The temperature is dropping, the days are shorter and we’re reaching for our hoodies a little more often. Winter is well on the way, and aside from the few of you who love the cold (I don’t understand you) many of us are feeling pretty blah about it all.
While that’s common and not necessarily something to be concerned about, a significant shift in demeanour could be a sign of something a little more complicated. I chatted with psychologist Nancy Sokarno of Lysn to gain a little more insight on this topic.
Here are the signs you may be dealing with what psychologists refer to as SAD.
First of all, what is SAD?
Short for Seasonal Affective Disorder, SAD is a “psychological experience” usually attached to the cooler months of the year.

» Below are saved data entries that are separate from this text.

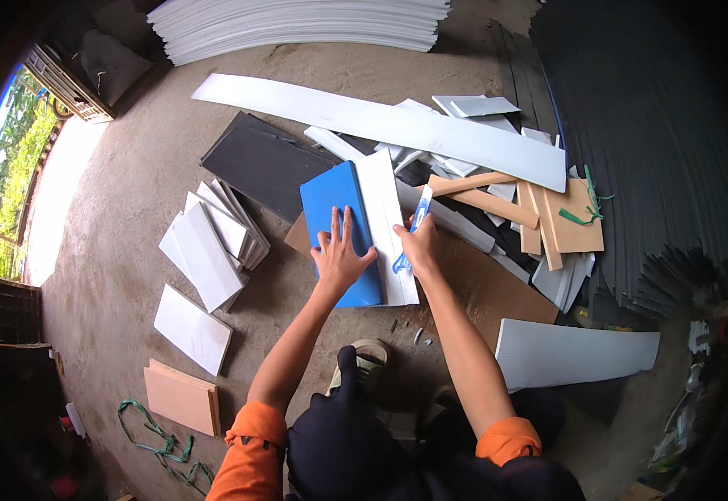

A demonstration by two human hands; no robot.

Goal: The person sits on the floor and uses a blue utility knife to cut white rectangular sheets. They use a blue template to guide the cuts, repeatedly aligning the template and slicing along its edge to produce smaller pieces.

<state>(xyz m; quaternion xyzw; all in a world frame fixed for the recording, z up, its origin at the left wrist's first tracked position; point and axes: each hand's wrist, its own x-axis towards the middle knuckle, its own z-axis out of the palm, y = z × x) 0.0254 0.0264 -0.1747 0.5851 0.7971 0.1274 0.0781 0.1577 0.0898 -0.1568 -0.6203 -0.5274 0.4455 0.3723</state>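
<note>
With fingers spread, my left hand [341,260] lies flat on a blue rectangular board [327,194]. The board rests on a white sheet [375,188], which shows along its right side. My right hand [418,245] is closed around a blue-and-white utility knife [423,207] over the sheet's right part. A thin dark line runs along the white sheet near its right edge. Whether the blade touches the sheet I cannot tell. Underneath lies a brown board [497,305], partly covered.
Left of my hands lie white pieces [201,259], tan pieces [182,397] and green string [159,438]. Black sheets [268,163] and a long white strip [381,121] lie beyond. Tan strips [497,206] and offcuts pile up at right, beside a tall black stack [639,150].
</note>
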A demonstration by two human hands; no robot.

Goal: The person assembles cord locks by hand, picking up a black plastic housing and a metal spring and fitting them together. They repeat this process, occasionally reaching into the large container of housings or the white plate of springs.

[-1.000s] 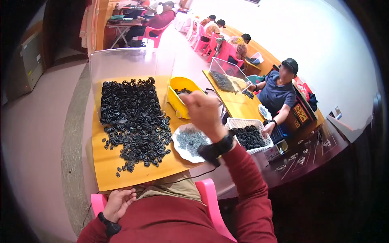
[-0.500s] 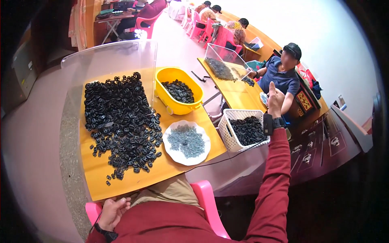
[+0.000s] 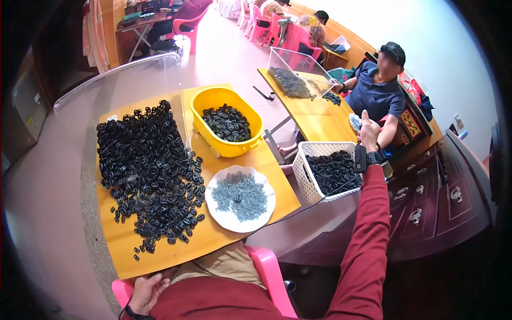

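Note:
My right hand [image 3: 369, 132] is stretched out to the right, thumb up and fingers curled in, above the far end of a white perforated basket [image 3: 302, 173] full of small black oval pieces [image 3: 333, 170]. Nothing shows in it; a dark watch-like device sits at its wrist. Low at the left, my left hand [image 3: 148, 293] rests by the table's front edge near my lap, fingers loosely spread and empty. A heap of black two-holed pieces [image 3: 144, 160] spills from a clear plastic bin [image 3: 120, 80] onto the wooden table [image 3: 176, 260].
A yellow tub [image 3: 229, 148] of black pieces and a white scalloped plate [image 3: 218, 220] of small clear pieces stand on my table. Across from the basket, a co-worker [image 3: 376, 93] sits at another table [image 3: 298, 112] with a clear bin [image 3: 298, 69]. My pink chair [image 3: 272, 277] surrounds me.
The view has shifted slightly, moving the tables a little leftward and down. My right hand has moved slightly right and lower, its fingers now more curled. My left hand stays near my lap.

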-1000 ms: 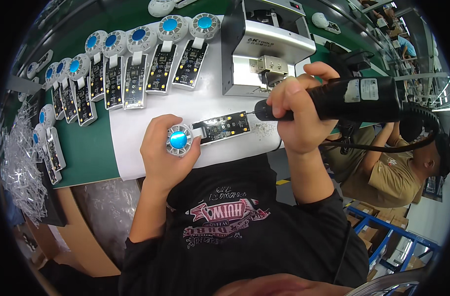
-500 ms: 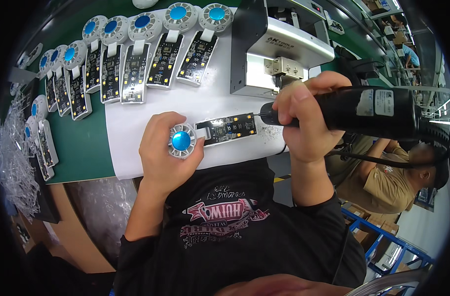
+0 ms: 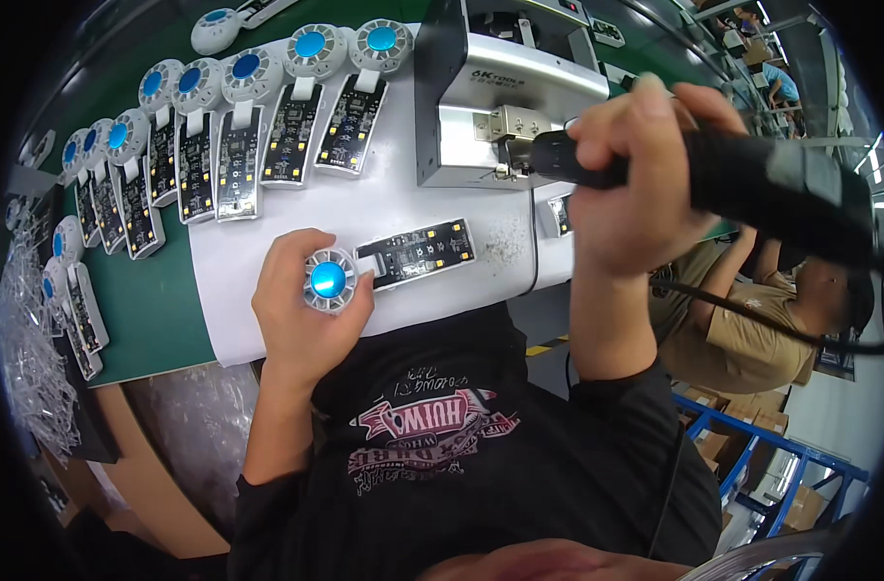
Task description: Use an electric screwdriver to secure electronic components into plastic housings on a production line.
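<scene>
My left hand (image 3: 308,308) is closed round the white ribbed round head of a small device with a blue disc (image 3: 328,280). From that head a black circuit board (image 3: 425,254) in a white casing stretches to the right across the white sheet. In my right hand (image 3: 634,184) is a black electric screwdriver (image 3: 752,179), raised to the right of the board. Its tip is at the metal outlet of a screw feeder (image 3: 500,121); whether the bit carries a screw is too small to tell.
Several similar devices (image 3: 239,160) with blue discs stand in a row at the back left. Small dark specks (image 3: 503,250) lie on the white sheet (image 3: 384,203). Clear plastic bags (image 3: 35,320) are heaped far left. Another person (image 3: 776,320) works at the right.
My right hand has lifted the screwdriver off the board's right end and carried it up to the screw feeder. My left hand still holds the device.
</scene>
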The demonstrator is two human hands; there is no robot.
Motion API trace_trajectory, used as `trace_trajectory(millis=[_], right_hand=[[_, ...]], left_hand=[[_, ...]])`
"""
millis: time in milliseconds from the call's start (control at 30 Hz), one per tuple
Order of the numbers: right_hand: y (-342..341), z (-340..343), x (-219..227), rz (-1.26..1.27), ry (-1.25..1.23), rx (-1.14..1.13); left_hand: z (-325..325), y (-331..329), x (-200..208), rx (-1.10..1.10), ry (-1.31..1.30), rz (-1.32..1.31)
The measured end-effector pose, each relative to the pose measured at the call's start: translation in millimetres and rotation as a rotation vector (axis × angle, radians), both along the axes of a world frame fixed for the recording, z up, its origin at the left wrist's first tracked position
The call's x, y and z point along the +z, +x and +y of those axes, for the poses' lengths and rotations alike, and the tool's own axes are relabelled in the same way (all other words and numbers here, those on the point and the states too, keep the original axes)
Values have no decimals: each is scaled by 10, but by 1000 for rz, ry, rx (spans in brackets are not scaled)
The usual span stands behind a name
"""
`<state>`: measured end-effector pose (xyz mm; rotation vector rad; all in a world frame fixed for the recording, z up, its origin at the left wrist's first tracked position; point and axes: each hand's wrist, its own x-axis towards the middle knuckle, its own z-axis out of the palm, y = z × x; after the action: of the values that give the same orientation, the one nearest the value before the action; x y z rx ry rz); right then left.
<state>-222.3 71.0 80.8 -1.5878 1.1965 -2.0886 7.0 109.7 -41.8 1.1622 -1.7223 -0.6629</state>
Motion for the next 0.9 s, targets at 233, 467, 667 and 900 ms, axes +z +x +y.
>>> trace_trajectory(millis=[233, 467, 667, 900], right_hand=[[-80, 171, -65, -55, 152, 162], [30, 452, -308, -184, 242, 269], [77, 462, -375, -174, 293, 288], [55, 458, -393, -49, 301, 319]], left_hand=[[44, 21, -34, 35, 35, 10], [14, 29, -75, 35, -55, 8], [-8, 23, -77, 44, -46, 17], [-40, 7, -38, 13, -80, -2]])
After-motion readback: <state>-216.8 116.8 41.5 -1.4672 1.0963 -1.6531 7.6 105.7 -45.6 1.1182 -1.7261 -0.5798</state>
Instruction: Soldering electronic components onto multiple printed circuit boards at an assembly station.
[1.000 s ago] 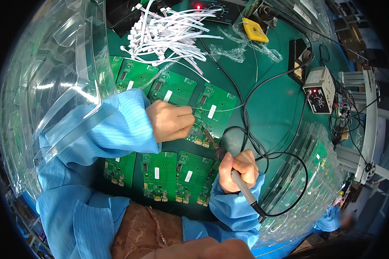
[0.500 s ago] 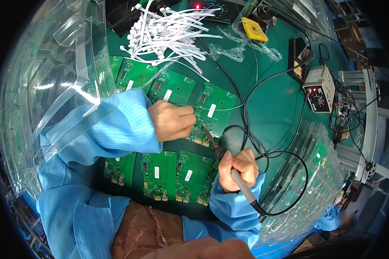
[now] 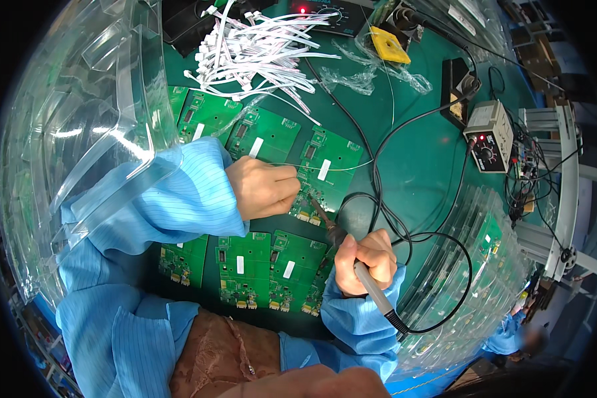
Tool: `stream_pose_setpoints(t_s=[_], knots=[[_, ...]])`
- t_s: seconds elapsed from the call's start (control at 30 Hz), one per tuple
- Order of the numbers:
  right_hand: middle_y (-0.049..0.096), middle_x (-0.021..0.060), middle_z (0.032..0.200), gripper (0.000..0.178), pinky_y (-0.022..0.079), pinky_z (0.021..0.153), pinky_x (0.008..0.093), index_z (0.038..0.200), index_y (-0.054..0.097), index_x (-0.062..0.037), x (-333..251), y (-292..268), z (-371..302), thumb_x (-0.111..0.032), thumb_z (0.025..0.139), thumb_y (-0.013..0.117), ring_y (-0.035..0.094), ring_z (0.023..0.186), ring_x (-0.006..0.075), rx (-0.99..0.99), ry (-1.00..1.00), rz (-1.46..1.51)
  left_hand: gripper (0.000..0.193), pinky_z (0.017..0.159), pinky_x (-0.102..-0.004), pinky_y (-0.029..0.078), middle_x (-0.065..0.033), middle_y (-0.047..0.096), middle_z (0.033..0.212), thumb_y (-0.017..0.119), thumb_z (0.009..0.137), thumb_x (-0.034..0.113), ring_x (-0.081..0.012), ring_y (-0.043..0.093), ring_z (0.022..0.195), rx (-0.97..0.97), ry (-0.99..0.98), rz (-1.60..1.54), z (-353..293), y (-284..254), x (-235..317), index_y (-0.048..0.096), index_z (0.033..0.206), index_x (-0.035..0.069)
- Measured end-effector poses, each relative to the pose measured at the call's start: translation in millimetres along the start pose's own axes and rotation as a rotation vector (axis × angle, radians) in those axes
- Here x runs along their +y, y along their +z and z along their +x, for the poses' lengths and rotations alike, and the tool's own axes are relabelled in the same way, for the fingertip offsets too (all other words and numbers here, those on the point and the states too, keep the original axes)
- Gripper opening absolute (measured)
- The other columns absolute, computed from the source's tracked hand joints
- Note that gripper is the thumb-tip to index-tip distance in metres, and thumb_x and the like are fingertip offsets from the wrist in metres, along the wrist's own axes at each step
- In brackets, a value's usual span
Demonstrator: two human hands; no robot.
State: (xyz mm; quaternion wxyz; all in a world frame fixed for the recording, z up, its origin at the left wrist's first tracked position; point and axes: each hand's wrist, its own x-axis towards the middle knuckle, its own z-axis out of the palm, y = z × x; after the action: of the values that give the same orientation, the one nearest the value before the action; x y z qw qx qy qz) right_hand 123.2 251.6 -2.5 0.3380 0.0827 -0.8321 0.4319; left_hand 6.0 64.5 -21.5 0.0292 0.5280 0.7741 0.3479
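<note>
In my right hand (image 3: 366,263) is a soldering iron (image 3: 376,290), gripped like a pen, its tip at the lower part of a green circuit board (image 3: 333,156). My left hand (image 3: 264,188) is closed at that board's left edge, with fingers pinched on a thin strand of solder wire (image 3: 345,169) that bends out over the board to the right. The fingertips of my left hand are partly hidden, close to the iron's tip. Another circuit board (image 3: 265,136) with a white label lies just beyond my left hand. Nearer to me rests a row of boards (image 3: 244,268).
A heap of white cables (image 3: 252,56) lies at the back. Clear plastic trays (image 3: 106,86) rise at left, and stacked trays (image 3: 464,278) with boards stand at right. The iron's black cord (image 3: 471,265) loops toward a soldering station (image 3: 489,139). A yellow sponge (image 3: 390,45) sits farther back.
Both hands stay almost in place. The solder wire and the board under the iron have shifted very slightly.
</note>
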Motion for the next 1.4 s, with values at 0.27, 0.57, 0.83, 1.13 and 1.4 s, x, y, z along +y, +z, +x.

“SAD is thought to be caused by changes to our body’s circadian rhythms or our ‘body clocks’. It often happens in winter due to the body producing less of the hormones melatonin and serotonin, which affect sleep and mood,” Sokarno shared over email.
It goes well beyond simply feeling more run down in the winter months, SAD can seriously impact your sense of well-being at this time of year.
How can you tell if you’re experiencing Seasonal Affective Disorder?
This is a bit of a tricky one. Discovering whether or not you struggle with this experience really boils down to taking note of your emotional and mental response to the winter months, each year.
Sokarno explained that “someone suffering from SAD can display similar symptoms to someone suffering depression – generally feeling down about life, lacking energy, changes in sleeping or eating patterns and not getting pleasure out of things you might normally enjoy”.
However, pinpointing that this experience is SAD specifically is hardly straightforward.
“SAD can be harder to diagnose as you might need to experience it each winter over several years to understand what is going on,” she shared.
What are some ways to help lessen the impact of SAD?
Much like any mental health challenge, your best move is always going to be reaching for support from a mental health professional.
Sokarno said, “A psychologist can help determine what you’re suffering from and will offer actionable methods of treatment”.
In addition to that, however, it’s worth taking a look at your general sense of well-being. Eating well and exercising regularly, for example, can have an incredible impact on your headspace.
…possibly the most underrated benefit [of food and fitness] is what looking after your physical health can do for your mind, Sokarno shared.
Avoid foods high in sugar, and those that are heavily processed, and “try and find movement that feels good for your body”.
Tools you can use every day
Sokarno also recommended trying to challenge any negative thoughts you may be having. When you notice your mind is running away with you, take a moment to write your thoughts down and consider how true they are.
“You’ll notice as you write them down, they’ll look exaggerated and excessive,” she said.
“Don’t stop there. Write down a more realistic, kinder and objective thought” to replace the negative one, she suggestsed.
Another great way to ward off the symptoms of SAD is by spending time with loved ones who leave you feeling seen and appreciated. Sokarno gave the examples of ice skating or a movie night with pals to help you make the most of the cooler months.
Lastly, winter is also a really great time to commit to getting into mindfulness.
“Things like meditation, yoga, affirmations and breathing exercises all allow you to focus on being in the present moment and appreciating the now,” Sokarno explained.
Hopefully, by adopting these small lifestyle changes, you’ll notice a general boost in your mood going into winter. And if not, know that there’s always help available should you need it.